More work on the Signal 13 problem, once I'd got X fixed.
Friday 13th November 1998
Off up to my adopted sister's ... back Saturday (late).
Thursday 12th November 1998
Out, social evening with everyone at work.
Wednesday 11th November 1998
Got the X11 TrueType font server up and running ... the StarOffice word processor module can't detect them (but can use them if you type the font settings in) but the rest of the modules work just fine.
Got nowhere near any code last night. Most of the evening was spent composing TheLetter(tm) to Sun, putting forward the basics of my request for sponsorship.
I have an email backlog ... I'll try and clear it at the weekend.
Tuesday 10th November 1998
Email, sorting out hardware from Sun, more email, StarOffice 5.0 for Linux (not bad at all so far ... wonder how I buy a few more copies?) and TrueType X11 font servers.
With the Signal 13 problem, I'm now thinking that the problem occurs when the pipeclient attempts to write back to the nqs shepherd process to tell it that the request needs to be re-scheduled. I'm still digging through the code (and still haven't reproduced the problem here) and will try and come up with a debugging patch soon.
Sunday 8th November 1998
Busy day with GNQS today.
Knocked up a quick patch for debugging GNQS startup problems. The first patch allows GNQS to pick up the default debugging level from the environment variable DEBUG.
Next up is a look into a security hole reported to me Friday night. I've not checked whether Monsanto-NQS and CERN NQS users are likely to be affected, but I have forwarded on the security report to CERN NQS's maintainer, Christian Boissat [email] just in case.
A couple of hours of examination later, it turns out that the security hole is caused by the new prologue/epilogue patch. I think the best thing I can do is to get the Signal 13 problem delt with, and then roll out a v3.50.5 with a secure version of prologue/epilogue.
Also spend a couple of hours transcribing the main melody for the traditional Irish song "Down In The Sally Gardens"
Saturday 7th November 1998
Out, taking Kristi to a Teddy Bear Fair in Cheltenham.
Monday 2nd November 1998
Hi Derek!
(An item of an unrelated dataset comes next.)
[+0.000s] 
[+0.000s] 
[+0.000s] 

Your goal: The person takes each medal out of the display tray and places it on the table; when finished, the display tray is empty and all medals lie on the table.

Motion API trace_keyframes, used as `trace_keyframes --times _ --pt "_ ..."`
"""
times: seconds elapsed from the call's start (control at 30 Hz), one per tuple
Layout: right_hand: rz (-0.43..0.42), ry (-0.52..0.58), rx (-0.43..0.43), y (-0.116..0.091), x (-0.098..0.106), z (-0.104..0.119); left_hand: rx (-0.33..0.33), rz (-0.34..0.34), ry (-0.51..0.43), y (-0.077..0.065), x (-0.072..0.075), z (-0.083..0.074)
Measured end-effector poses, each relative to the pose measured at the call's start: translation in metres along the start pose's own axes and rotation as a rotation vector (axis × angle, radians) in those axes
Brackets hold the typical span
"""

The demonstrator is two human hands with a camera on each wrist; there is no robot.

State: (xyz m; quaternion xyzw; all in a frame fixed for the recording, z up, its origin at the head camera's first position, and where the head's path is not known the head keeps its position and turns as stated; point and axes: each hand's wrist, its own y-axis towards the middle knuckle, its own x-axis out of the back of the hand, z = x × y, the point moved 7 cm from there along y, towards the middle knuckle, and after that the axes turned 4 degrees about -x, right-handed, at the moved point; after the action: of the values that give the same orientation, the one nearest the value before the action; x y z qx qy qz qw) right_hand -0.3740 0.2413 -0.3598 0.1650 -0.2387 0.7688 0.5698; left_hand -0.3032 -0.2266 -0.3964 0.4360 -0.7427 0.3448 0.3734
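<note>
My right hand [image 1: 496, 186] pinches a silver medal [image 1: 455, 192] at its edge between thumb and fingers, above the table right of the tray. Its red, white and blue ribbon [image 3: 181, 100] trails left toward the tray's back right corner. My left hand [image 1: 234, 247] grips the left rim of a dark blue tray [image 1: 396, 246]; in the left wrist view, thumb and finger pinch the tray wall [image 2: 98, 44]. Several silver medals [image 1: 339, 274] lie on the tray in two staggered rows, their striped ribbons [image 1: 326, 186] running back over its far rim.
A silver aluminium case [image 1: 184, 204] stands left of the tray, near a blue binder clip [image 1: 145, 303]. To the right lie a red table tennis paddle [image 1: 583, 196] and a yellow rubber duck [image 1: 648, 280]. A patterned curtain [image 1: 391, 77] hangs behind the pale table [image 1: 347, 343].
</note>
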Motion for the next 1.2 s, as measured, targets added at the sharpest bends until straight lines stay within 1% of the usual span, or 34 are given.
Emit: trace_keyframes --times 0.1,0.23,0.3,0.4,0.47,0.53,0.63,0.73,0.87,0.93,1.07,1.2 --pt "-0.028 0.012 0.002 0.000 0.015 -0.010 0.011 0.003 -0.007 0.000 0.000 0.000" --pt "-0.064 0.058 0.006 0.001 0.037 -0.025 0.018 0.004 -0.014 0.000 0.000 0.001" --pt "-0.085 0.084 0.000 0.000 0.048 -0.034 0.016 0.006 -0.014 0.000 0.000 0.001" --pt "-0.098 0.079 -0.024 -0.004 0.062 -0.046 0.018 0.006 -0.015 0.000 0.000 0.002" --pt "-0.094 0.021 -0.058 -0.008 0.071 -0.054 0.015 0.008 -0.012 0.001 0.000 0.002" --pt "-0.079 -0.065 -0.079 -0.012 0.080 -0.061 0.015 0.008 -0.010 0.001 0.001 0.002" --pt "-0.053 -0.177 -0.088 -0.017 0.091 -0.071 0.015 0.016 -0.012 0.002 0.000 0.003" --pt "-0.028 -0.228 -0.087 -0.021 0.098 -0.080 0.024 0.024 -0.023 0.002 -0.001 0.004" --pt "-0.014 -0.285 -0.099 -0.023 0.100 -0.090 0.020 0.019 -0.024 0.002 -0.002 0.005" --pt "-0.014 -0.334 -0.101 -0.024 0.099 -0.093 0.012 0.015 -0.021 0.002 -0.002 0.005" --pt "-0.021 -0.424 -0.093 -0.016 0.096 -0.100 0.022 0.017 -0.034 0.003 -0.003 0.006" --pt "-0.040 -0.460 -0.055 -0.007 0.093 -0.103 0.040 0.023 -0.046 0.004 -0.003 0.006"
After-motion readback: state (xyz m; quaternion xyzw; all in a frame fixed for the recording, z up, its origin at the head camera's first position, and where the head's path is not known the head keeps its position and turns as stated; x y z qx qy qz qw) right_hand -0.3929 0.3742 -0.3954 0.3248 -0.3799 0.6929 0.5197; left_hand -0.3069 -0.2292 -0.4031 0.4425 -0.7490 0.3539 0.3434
My excuse for last weekend is lack of motivation - is that honest enough? ;-)
My copy of Solaris arrived from the States today.
In fact, Sun were nice enough to send me two copies - one for SPARC, and one for Intel - and charge me double for it. I wonder if they'd be kind enough to send me a SPARC to run it on ;-)
Plus I received Solaris 2.6, not Solaris 7. Maybe Solaris 7 isn't out yet, although that isn't the impression one gets from www.sun.com. But after having waited well over a month for the stuff to ship, it would have been a nice surprise to receive the current version of their operating system, and not the previous version.
With competition like this, it's no wonder Linux and the way Linux is distributed is gaining market share ...
Seeing as I need a SPARC to run my nice new (but out-of-date ;-) copy of Solaris on, it seems as good a time as any to approach Sun Microsystems to see if they will donate a single SPARC-based machine for use in Generic NQS maintenance.
I've also asked the Generic NQS user community to help me on this, by approaching their Sun salesman and voicing their support for my request.